Records for the task Block Start

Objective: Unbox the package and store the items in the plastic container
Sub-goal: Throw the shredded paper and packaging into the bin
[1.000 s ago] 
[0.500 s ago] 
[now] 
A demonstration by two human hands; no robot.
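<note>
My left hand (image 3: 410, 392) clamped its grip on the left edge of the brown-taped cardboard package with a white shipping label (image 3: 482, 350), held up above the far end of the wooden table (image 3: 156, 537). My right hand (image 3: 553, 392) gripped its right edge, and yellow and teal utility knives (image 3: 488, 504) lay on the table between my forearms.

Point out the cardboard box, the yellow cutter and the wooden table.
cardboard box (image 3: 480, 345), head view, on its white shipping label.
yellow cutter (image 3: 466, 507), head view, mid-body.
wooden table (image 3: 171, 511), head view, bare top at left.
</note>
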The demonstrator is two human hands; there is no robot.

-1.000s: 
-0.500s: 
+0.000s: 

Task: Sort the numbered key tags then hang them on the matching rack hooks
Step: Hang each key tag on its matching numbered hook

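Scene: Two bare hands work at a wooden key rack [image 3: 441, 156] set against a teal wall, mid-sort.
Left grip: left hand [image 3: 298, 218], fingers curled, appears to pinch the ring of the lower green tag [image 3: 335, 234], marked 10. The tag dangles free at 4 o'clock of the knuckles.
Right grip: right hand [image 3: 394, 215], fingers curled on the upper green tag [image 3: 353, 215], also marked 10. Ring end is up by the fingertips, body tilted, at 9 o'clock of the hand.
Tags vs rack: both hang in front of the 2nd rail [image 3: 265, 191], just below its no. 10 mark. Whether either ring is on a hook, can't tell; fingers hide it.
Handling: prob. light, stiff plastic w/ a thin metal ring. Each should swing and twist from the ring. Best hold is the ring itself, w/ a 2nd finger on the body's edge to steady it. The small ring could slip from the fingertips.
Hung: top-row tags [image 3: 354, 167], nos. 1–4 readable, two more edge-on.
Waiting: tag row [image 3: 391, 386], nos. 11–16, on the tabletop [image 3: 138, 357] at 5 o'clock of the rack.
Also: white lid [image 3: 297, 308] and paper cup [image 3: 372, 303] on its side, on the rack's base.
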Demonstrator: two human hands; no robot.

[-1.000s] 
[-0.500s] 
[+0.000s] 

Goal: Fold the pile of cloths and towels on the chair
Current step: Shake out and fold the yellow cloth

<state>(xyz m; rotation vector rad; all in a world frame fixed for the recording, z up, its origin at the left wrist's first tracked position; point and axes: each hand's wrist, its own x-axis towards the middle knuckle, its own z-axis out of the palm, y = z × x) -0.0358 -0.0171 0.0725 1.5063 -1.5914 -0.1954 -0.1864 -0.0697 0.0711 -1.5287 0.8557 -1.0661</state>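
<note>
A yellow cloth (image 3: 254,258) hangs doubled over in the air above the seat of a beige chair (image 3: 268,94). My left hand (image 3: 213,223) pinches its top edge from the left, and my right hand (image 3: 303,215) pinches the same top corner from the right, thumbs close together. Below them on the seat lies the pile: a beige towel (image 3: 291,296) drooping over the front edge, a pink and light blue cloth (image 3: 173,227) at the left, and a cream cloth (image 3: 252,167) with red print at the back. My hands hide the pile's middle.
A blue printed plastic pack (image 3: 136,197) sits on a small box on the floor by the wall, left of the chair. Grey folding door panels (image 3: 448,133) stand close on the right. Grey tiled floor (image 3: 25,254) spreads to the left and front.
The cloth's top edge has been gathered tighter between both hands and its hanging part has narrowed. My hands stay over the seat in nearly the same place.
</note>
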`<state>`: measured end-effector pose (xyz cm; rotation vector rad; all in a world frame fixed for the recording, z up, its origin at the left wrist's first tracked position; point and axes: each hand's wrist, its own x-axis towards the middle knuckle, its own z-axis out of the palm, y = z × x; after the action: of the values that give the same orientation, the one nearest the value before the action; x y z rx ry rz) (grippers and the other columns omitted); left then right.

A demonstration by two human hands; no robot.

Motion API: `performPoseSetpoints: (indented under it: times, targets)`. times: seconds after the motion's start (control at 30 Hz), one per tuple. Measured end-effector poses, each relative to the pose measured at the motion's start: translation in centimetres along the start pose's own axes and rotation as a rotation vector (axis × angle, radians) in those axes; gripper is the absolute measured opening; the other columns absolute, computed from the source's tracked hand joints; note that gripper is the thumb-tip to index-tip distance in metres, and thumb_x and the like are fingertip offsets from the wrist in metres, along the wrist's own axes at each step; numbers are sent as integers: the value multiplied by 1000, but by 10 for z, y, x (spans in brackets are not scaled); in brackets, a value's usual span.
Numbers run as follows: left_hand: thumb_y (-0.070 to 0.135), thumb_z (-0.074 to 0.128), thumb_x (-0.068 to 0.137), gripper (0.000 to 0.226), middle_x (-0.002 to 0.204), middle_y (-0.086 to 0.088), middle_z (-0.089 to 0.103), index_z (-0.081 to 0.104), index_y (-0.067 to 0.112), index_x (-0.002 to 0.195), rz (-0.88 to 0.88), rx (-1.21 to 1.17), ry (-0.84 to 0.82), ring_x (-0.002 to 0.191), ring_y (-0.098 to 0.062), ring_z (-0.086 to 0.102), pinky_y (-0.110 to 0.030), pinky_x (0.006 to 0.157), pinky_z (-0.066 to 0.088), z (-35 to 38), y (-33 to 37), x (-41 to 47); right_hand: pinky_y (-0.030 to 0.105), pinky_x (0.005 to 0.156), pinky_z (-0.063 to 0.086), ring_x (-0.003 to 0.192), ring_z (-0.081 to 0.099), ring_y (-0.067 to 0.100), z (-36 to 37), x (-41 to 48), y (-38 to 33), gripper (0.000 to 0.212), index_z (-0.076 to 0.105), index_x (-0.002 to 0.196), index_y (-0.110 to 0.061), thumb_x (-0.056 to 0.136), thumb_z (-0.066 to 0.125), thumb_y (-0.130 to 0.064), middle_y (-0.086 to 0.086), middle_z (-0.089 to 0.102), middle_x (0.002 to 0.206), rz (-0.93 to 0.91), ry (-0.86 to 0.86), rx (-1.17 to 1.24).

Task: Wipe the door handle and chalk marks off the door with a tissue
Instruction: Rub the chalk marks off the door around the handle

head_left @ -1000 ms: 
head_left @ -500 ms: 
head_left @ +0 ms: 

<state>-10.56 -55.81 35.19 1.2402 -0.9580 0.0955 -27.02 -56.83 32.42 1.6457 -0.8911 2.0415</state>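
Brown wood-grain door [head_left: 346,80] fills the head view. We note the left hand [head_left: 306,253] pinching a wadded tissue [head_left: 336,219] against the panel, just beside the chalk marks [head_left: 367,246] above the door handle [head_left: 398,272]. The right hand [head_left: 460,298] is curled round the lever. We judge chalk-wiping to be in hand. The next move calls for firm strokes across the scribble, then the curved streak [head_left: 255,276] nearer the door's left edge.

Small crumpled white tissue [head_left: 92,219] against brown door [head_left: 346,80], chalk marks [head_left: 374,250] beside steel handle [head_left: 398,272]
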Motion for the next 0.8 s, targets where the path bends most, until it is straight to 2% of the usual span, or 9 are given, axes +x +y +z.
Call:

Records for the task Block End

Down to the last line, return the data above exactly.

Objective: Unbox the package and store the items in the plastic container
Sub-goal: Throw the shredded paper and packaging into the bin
[1.000 s ago] 
[0.500 s ago] 
[now] 
A demonstration by two human hands; no robot.
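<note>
My left hand (image 3: 410, 392) clamped its grip on the left edge of the brown-taped cardboard package with a white shipping label (image 3: 482, 350), held up above the far end of the wooden table (image 3: 156, 537). My right hand (image 3: 553, 392) gripped its right edge, and yellow and teal utility knives (image 3: 488, 504) lay on the table between my forearms.

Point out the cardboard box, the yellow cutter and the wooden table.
cardboard box (image 3: 480, 345), head view, on its white shipping label.
yellow cutter (image 3: 466, 507), head view, mid-body.
wooden table (image 3: 171, 511), head view, bare top at left.
</note>
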The demonstrator is two human hands; there is no robot.

-1.000s: 
-0.500s: 
+0.000s: 

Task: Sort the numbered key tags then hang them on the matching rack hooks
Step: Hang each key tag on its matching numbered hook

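Scene: Two bare hands work at a wooden key rack [image 3: 441, 156] set against a teal wall, mid-sort.
Left grip: left hand [image 3: 298, 218], fingers curled, appears to pinch the ring of the lower green tag [image 3: 335, 234], marked 10. The tag dangles free at 4 o'clock of the knuckles.
Right grip: right hand [image 3: 394, 215], fingers curled on the upper green tag [image 3: 353, 215], also marked 10. Ring end is up by the fingertips, body tilted, at 9 o'clock of the hand.
Tags vs rack: both hang in front of the 2nd rail [image 3: 265, 191], just below its no. 10 mark. Whether either ring is on a hook, can't tell; fingers hide it.
Handling: prob. light, stiff plastic w/ a thin metal ring. Each should swing and twist from the ring. Best hold is the ring itself, w/ a 2nd finger on the body's edge to steady it. The small ring could slip from the fingertips.
Hung: top-row tags [image 3: 354, 167], nos. 1–4 readable, two more edge-on.
Waiting: tag row [image 3: 391, 386], nos. 11–16, on the tabletop [image 3: 138, 357] at 5 o'clock of the rack.
Also: white lid [image 3: 297, 308] and paper cup [image 3: 372, 303] on its side, on the rack's base.
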Demonstrator: two human hands; no robot.

[-1.000s] 
[-0.500s] 
[+0.000s] 

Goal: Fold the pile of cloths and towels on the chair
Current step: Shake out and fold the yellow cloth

<state>(xyz m; rotation vector rad; all in a world frame fixed for the recording, z up, its origin at the left wrist's first tracked position; point and axes: each hand's wrist, its own x-axis towards the middle knuckle, its own z-axis out of the palm, y = z × x) -0.0358 -0.0171 0.0725 1.5063 -1.5914 -0.1954 -0.1864 -0.0697 0.0711 -1.5287 0.8557 -1.0661</state>
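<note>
A yellow cloth (image 3: 254,258) hangs doubled over in the air above the seat of a beige chair (image 3: 268,94). My left hand (image 3: 213,223) pinches its top edge from the left, and my right hand (image 3: 303,215) pinches the same top corner from the right, thumbs close together. Below them on the seat lies the pile: a beige towel (image 3: 291,296) drooping over the front edge, a pink and light blue cloth (image 3: 173,227) at the left, and a cream cloth (image 3: 252,167) with red print at the back. My hands hide the pile's middle.
A blue printed plastic pack (image 3: 136,197) sits on a small box on the floor by the wall, left of the chair. Grey folding door panels (image 3: 448,133) stand close on the right. Grey tiled floor (image 3: 25,254) spreads to the left and front.
The cloth's top edge has been gathered tighter between both hands and its hanging part has narrowed. My hands stay over the seat in nearly the same place.
</note>
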`<state>`: measured end-effector pose (xyz cm; rotation vector rad; all in a world frame fixed for the recording, z up, its origin at the left wrist's first tracked position; point and axes: each hand's wrist, its own x-axis towards the middle knuckle, its own z-axis out of the palm, y = z × x; after the action: of the values that give the same orientation, the one nearest the value before the action; x y z rx ry rz) (grippers and the other columns omitted); left then right.

A demonstration by two human hands; no robot.

Motion API: `performPoseSetpoints: (indented under it: times, targets)`. times: seconds after the motion's start (control at 30 Hz), one per tuple. Measured end-effector poses, each relative to the pose measured at the motion's start: translation in centimetres along the start pose's own axes and rotation as a rotation vector (axis × angle, radians) in those axes; gripper is the absolute measured opening; the other columns absolute, computed from the source's tracked hand joints; note that gripper is the thumb-tip to index-tip distance in metres, and thumb_x and the like are fingertip offsets from the wrist in metres, along the wrist's own axes at each step; numbers are sent as integers: the value multiplied by 1000, but by 10 for z, y, x (spans in brackets are not scaled); in brackets, a value's usual span.
Numbers run as follows: left_hand: thumb_y (-0.070 to 0.135), thumb_z (-0.074 to 0.128), thumb_x (-0.068 to 0.137), gripper (0.000 to 0.226), middle_x (-0.002 to 0.204), middle_y (-0.086 to 0.088), middle_z (-0.089 to 0.103), index_z (-0.081 to 0.104), index_y (-0.067 to 0.112), index_x (-0.002 to 0.195), rz (-0.88 to 0.88), rx (-1.21 to 1.17), ry (-0.84 to 0.82), ring_x (-0.002 to 0.191), ring_y (-0.098 to 0.062), ring_z (-0.086 to 0.102), pinky_y (-0.110 to 0.030), pinky_x (0.006 to 0.157), pinky_z (-0.066 to 0.088), z (-35 to 38), y (-33 to 37), x (-41 to 47); right_hand: pinky_y (-0.030 to 0.105), pinky_x (0.005 to 0.156), pinky_z (-0.063 to 0.086), ring_x (-0.003 to 0.192), ring_z (-0.081 to 0.099), ring_y (-0.067 to 0.100), z (-36 to 37), x (-41 to 48), y (-38 to 33), gripper (0.000 to 0.212), index_z (-0.076 to 0.105), index_x (-0.002 to 0.196), index_y (-0.110 to 0.061), thumb_x (-0.056 to 0.136), thumb_z (-0.066 to 0.125), thumb_y (-0.130 to 0.064), middle_y (-0.086 to 0.086), middle_z (-0.089 to 0.102), middle_x (0.002 to 0.206), rz (-0.93 to 0.91), ry (-0.86 to 0.86), rx (-1.17 to 1.24).

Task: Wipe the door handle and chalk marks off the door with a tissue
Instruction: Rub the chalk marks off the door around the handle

head_left @ -1000 ms: 
head_left @ -500 ms: 
head_left @ +0 ms: 

<state>-10.56 -55.81 35.19 1.2402 -0.9580 0.0955 -27.02 -56.83 32.42 1.6457 -0.8911 2.0415</state>
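Brown wood-grain door [head_left: 346,80] fills the head view. We note the left hand [head_left: 306,253] pinching a wadded tissue [head_left: 336,219] against the panel, just beside the chalk marks [head_left: 367,246] above the door handle [head_left: 398,272]. The right hand [head_left: 460,298] is curled round the lever. We judge chalk-wiping to be in hand. The next move calls for firm strokes across the scribble, then the curved streak [head_left: 255,276] nearer the door's left edge.

Small crumpled white tissue [head_left: 92,219] against brown door [head_left: 346,80], chalk marks [head_left: 374,250] beside steel handle [head_left: 398,272]
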Motion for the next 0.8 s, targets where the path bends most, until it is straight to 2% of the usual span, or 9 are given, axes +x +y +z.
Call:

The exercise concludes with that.